I will stay, she decides, feeling sick in the pit of her belly. It is important to Zena to pretend she has a choice.

Chapter Five

To the east, on the ocean, the atmosphere aboard the Palinurus has become intolerable on more than one count since the departure of Dr Jessop and First Lieutenant Jones from the complement of officers. If only the damn malaria had taken Wellsted instead of any of the others, Captain Haines curses to himself. However much Haines hates losing good men to the fever, even as he is damning his only surviving lieutenant’s good health, he feels a wave of shame. He does not admit that the reason he is so angry is because he wanted to achieve what Wellsted has done and write a memoir of their trip so far. Instead, he blusters that the lieutenant is an upstart who has behaved abominably. Still, the captain has to grudgingly allow that perhaps to wish Wellsted dead is too harsh.

The mortalities were unexpected, of course – if Haines had known that a fever was about to break out, he would never have sent Jessop onto the jabel. Choosing him for the mission, Haines can’t help thinking, was an unfortunate mistake. Had he been aboard, the doctor might have been able to save at least some of the crew from the sickness. But the man was keen and how was Haines to know what was going to happen? Generally, this side of Africa, if a chap survives his first weeks in Bombay, he tends to be fine. The dead men, of course, wherever their souls may be, probably don’t believe that anymore. In only a few days, over half the Palinurus’ officers and a third of the crew have died. However, despite the losses and the weather, the Palinurus is still making progress along the coast, the chart is coming along, the soundings are accurate and the brig has so far not run into a single French vessel. Nonetheless, the captain has a strong sense of duty for his men’s welfare, the stricken cadavers buried at sea weigh on his mind and he blames himself. Still, rather than think on it too deeply, he diverts his inner invective towards his only remaining senior officer.

It was only a few days before the malaria outbreak that the captain found by chance the package that contained Wellsted’s memoir while he was checking the mail going off the vessel. Damn cheek! Now he wishes he had stopped its dispatch, but at the time he felt so wounded at what the lieutenant had written, so terribly shocked at the man’s blatant use of other officers’ experiences and discoveries that he went into some kind of shock and simply parcelled up the damn thing again and sent it on its way, for his overwhelming emotion, at first, was that he wanted rid of it.

The book Haines intended to write about the trip would have used, of course, much the same material, but as captain he considers that his right. Haines envisioned reporting to the Royal Society as the head of the expedition and doling out credit where it was due to his talented officers whose dedication, he had decided on wording it, was a credit to both the expedition and the Bombay Marine. He’d have credited Wellsted, of course. However, the lieutenant’s manuscript has squarely put paid to any such grandiose dreams and Haines wishes he could recall the parcel, which by now will no doubt have cleared the Red Sea and, safe aboard a company ship, be dispatched westwards to London. What rankles the captain most is that Wellsted did not dedicate the tome to him. In an unheard of lapse of etiquette, the lieutenant barely mentioned any of the other men on board, least of all the illustrious Haines. Worst of all, he is entirely unapologetic, which only makes Haines even more furious. When the hell did the man find the time to write a damn book, anyway?

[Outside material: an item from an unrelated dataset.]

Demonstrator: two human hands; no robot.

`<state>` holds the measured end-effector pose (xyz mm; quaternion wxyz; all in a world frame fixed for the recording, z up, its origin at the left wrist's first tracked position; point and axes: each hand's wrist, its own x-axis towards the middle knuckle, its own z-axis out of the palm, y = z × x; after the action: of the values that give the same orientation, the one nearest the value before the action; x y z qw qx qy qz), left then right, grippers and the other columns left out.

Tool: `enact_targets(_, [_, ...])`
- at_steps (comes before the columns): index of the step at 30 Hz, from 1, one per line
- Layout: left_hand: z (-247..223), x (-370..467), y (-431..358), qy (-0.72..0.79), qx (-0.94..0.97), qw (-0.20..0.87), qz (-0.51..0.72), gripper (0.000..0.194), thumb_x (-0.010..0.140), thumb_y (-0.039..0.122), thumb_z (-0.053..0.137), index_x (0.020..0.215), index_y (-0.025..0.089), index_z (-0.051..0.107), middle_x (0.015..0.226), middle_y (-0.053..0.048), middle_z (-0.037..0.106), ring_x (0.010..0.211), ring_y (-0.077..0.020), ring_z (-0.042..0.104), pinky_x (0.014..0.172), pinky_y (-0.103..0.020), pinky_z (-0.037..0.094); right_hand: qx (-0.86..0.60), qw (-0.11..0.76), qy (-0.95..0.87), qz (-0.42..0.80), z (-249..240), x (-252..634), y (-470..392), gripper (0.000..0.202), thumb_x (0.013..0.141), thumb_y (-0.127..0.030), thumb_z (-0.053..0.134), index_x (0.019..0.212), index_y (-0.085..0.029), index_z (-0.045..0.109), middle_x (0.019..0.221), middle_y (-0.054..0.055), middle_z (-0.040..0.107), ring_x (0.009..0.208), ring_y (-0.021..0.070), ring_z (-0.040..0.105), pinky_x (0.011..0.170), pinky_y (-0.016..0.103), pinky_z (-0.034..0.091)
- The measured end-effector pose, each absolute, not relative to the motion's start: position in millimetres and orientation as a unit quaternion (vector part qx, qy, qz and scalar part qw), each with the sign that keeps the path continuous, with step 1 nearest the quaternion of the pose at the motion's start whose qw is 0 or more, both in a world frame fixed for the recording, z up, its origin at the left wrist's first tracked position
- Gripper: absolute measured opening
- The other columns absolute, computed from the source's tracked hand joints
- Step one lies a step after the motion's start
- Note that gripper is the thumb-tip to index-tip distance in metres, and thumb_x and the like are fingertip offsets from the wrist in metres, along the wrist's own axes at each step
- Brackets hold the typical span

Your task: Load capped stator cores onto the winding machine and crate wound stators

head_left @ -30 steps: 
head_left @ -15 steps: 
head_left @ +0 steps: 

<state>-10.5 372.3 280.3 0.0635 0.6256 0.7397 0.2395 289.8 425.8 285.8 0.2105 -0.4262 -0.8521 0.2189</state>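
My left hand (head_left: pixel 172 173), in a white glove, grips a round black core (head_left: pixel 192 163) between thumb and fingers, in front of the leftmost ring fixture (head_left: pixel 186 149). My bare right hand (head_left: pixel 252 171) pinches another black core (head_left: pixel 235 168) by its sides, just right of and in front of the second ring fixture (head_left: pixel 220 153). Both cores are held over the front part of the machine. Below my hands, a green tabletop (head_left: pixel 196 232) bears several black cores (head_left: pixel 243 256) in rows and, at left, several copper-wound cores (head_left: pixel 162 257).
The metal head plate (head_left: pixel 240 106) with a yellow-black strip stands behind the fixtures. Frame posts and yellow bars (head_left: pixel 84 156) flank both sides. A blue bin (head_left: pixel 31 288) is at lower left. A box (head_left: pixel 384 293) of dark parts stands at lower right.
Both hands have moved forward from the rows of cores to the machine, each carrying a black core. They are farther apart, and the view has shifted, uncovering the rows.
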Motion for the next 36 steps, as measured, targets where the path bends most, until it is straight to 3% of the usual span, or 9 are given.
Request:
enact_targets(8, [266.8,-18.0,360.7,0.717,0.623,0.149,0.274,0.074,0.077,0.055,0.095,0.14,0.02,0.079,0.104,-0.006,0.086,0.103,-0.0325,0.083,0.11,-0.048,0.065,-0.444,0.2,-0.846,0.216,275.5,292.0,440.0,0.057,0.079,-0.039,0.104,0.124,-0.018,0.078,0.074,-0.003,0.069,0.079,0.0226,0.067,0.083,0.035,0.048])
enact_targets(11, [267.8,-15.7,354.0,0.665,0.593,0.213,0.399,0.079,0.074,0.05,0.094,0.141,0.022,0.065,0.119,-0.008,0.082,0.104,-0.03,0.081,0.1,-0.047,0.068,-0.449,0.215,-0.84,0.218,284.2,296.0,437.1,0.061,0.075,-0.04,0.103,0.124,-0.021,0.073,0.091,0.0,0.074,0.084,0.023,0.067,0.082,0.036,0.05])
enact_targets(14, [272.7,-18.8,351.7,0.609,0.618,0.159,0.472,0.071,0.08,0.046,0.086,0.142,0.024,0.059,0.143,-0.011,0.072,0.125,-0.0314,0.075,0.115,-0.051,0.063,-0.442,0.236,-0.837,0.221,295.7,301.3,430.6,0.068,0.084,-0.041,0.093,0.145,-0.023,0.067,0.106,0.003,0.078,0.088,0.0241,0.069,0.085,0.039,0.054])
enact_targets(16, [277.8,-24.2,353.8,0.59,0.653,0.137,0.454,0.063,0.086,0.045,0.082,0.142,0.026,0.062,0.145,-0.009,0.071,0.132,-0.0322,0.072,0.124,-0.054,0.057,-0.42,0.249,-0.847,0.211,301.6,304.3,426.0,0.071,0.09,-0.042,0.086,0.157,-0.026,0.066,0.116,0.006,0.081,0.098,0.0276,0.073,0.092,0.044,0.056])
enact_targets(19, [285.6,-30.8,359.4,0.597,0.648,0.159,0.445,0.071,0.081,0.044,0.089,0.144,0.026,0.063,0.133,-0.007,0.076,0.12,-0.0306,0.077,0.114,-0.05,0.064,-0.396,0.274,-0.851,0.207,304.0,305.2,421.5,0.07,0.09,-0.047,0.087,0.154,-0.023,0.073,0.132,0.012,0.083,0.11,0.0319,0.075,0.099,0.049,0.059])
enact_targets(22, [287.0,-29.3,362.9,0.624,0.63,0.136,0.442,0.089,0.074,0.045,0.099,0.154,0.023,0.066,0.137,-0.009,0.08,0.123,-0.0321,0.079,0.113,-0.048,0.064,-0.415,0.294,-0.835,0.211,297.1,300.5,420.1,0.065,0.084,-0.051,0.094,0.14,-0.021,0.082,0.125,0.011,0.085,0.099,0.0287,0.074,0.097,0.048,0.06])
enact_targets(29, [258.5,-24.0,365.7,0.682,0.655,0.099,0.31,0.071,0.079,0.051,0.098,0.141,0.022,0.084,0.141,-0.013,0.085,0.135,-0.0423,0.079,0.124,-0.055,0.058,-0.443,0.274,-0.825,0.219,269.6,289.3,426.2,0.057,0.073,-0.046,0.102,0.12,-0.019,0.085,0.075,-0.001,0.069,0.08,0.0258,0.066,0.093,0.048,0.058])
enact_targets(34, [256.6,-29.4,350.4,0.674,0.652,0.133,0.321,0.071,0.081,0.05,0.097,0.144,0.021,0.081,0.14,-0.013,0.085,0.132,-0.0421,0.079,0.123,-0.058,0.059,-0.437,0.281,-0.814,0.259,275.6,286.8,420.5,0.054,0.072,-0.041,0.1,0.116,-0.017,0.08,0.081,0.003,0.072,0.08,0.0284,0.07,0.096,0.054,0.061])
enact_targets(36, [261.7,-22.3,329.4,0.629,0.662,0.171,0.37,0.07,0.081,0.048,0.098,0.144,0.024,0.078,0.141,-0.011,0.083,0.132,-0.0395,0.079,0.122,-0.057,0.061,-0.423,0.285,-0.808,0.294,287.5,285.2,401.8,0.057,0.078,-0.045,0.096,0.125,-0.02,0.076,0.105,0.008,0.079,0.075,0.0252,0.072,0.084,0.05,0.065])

A knock on the cabin door interrupts Haines’ furious train of thought. Three midshipmen hover in the doorway, boys of eleven, twelve and thirteen years of age, dressed in pale breeches and smart, brass-buttoned, navy jackets. Their hair is uniformly the colour of wet sand and they look so alike that they could be brothers, though really they are only brothers in arms. Haines notes to himself that they have been through a great deal, these boys and they are good lads. They have seen, between them, too many cadavers the last few days. As the captain motions them into the room, by far the largest on the ship, the boys seem suddenly taller as if growing into the space. Each of them silently hopes that one day he will be man enough to be called captain.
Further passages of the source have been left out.